March 17, 2026
Assisted living communities were significantly less likely than nursing homes to offer vaccination programs for seven vaccine-preventable illnesses and more likely to report transferring residents to the hospital for those same conditions, according to the results of a study published in the Journal of the Post-Acute and Long-Term Care Medical Association.
The researchers found significant disparities between the two settings. They said expanding vaccination programs in assisted living may reduce hospitalization risk and strengthen outbreak prevention.
Researchers at Miami University’s Scripps Gerontology Center in Oxford, OH, analyzed data from the 2023 Ohio Biennial Survey of Long-Term Care Facilities, which covered 623 assisted living communities and 736 nursing homes. The study examined three measures: whether communities and facilities offered vaccination programs, the perceived risk of hospitalizing residents for vaccine-preventable illnesses, and temporary admission suspensions due to outbreaks.
Although both settings had near-universal vaccination programs for influenza and COVID-19, assisted living communities were less likely to offer programs for several other illnesses. Fewer than half, for instance, reported programs for shingles (47%) or Tdap (tetanus, diphtheria, pertussis; 38.2%), compared with 71.7% and 58.3% of nursing homes, respectively. Assisted living communities also lagged nursing homes in respiratory syncytial virus, or RSV, as well as pneumococcal and hepatitis B coverage.

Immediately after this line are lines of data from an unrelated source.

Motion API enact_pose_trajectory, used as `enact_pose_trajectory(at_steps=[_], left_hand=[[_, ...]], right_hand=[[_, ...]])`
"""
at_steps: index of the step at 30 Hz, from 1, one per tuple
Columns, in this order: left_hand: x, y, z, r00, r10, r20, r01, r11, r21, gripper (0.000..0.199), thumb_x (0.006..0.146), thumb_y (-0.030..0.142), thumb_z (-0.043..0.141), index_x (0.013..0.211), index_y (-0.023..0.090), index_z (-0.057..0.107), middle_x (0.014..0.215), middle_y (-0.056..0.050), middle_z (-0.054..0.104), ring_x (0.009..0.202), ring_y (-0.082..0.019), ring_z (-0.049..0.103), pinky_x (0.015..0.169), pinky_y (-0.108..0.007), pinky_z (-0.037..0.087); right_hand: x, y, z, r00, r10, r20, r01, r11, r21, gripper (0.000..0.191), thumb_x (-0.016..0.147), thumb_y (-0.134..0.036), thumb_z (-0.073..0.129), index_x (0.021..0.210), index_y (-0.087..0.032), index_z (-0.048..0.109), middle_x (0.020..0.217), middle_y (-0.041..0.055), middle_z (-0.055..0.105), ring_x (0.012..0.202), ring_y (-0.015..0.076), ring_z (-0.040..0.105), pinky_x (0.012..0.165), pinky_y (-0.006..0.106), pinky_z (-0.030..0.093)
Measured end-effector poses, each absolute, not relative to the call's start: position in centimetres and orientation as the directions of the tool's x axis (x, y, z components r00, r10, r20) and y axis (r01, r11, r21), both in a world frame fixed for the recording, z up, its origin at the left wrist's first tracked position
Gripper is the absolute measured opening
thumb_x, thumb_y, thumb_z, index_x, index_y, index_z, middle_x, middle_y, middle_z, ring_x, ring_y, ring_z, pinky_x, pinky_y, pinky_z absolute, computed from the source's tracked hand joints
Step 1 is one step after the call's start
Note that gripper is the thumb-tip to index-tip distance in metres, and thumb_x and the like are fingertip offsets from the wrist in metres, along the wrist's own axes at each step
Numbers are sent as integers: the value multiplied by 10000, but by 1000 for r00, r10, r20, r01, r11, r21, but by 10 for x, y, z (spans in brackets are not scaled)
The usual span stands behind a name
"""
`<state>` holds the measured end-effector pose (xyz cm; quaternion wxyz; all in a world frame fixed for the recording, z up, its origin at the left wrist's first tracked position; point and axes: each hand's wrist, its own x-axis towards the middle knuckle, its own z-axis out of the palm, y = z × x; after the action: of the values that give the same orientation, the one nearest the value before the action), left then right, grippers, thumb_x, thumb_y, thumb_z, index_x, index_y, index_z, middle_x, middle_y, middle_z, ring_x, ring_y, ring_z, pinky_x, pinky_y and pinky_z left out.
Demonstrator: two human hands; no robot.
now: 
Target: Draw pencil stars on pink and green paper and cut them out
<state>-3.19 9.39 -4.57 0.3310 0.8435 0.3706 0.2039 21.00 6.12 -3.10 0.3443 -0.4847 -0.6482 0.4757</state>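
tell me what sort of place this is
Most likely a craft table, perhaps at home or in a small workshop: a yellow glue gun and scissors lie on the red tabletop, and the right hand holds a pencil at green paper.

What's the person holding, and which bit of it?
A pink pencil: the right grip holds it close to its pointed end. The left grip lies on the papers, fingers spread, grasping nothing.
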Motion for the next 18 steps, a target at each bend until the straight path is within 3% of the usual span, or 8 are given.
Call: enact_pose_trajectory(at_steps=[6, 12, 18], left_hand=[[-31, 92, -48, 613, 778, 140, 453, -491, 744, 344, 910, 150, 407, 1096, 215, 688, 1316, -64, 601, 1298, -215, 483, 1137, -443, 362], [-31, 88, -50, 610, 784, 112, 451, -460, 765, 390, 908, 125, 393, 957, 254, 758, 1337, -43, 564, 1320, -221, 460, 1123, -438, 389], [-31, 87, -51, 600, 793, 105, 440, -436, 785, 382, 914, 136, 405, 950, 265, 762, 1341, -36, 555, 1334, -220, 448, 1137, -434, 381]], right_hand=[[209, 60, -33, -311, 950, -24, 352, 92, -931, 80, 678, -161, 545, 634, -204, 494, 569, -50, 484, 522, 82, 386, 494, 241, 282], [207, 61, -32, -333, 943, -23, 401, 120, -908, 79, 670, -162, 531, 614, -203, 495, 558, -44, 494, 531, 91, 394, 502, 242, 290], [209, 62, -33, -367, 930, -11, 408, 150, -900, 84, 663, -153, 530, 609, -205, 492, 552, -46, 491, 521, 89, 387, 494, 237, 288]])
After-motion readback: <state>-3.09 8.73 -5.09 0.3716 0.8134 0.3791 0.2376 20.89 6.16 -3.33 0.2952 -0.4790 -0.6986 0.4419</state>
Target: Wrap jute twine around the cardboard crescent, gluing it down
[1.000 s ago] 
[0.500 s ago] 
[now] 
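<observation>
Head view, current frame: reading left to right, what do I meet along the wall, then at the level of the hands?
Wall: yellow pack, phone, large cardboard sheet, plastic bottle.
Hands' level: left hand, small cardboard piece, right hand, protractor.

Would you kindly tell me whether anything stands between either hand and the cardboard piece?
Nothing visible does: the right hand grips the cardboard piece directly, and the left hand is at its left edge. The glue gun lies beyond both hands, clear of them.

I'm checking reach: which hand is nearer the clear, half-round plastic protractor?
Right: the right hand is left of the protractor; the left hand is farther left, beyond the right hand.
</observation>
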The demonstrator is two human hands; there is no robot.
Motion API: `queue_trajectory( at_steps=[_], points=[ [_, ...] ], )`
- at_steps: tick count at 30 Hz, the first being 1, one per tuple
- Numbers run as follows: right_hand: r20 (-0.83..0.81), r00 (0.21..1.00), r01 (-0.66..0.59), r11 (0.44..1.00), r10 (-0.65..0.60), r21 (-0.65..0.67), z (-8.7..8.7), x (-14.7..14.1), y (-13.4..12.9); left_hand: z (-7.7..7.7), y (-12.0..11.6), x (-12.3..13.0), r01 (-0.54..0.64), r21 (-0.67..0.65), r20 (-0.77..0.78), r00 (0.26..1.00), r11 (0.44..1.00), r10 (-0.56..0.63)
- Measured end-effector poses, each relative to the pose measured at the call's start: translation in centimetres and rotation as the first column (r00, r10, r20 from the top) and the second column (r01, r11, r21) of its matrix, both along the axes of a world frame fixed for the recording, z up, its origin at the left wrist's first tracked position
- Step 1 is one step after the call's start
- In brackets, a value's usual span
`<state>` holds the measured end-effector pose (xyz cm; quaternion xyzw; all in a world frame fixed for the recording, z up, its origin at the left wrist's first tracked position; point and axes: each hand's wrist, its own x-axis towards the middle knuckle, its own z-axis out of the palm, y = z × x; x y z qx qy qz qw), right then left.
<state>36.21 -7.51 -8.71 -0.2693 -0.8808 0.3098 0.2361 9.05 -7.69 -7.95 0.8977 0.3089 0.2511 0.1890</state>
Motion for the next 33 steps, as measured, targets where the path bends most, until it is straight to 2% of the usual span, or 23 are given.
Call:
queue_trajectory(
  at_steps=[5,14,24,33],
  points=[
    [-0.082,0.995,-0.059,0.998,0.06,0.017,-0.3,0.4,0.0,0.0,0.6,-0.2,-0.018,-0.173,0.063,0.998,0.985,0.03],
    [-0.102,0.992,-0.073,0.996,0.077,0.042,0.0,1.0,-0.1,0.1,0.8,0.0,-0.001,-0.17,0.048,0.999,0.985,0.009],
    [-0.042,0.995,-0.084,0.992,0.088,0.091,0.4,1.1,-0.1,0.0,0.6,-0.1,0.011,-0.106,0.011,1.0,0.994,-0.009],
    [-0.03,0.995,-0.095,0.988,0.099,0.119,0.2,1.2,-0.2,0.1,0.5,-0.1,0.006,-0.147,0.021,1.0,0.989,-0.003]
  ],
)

That narrower coverage corresponded with higher perceived hospitalization risk. Assisted living communities reported sometimes or frequently transferring residents to the hospital at significantly higher rates across all seven vaccine-preventable illnesses studied. Temporary admission suspensions due to outbreaks were uncommon in both settings, but when they did occur, COVID-19 overwhelmingly was the cause, affecting 7.2% of assisted living communities and 9.1% of nursing homes in 2023.
The study’s authors attributed the disparities in part to structural differences between the two settings. Assisted living communities generally operate with fewer clinical resources and less regulatory oversight than nursing homes, and care typically is paid out of pocket by residents, whereas Medicaid is the primary payer for long-stay nursing home residents. Those factors, combined with staffing shortages and billing complexity, may make it more difficult for assisted living operators to implement comprehensive multivaccine programs, they wrote.
The investigators recommended targeted policy efforts, improved education and greater resource allocation to close the gap. For assisted living operators, they said, such efforts could start with practical steps: building out vaccination programs beyond influenza and COVID-19 to include shingles, Tdap and hepatitis B; strengthening staff education on vaccine benefits; and addressing cost and access barriers that limit resident uptake.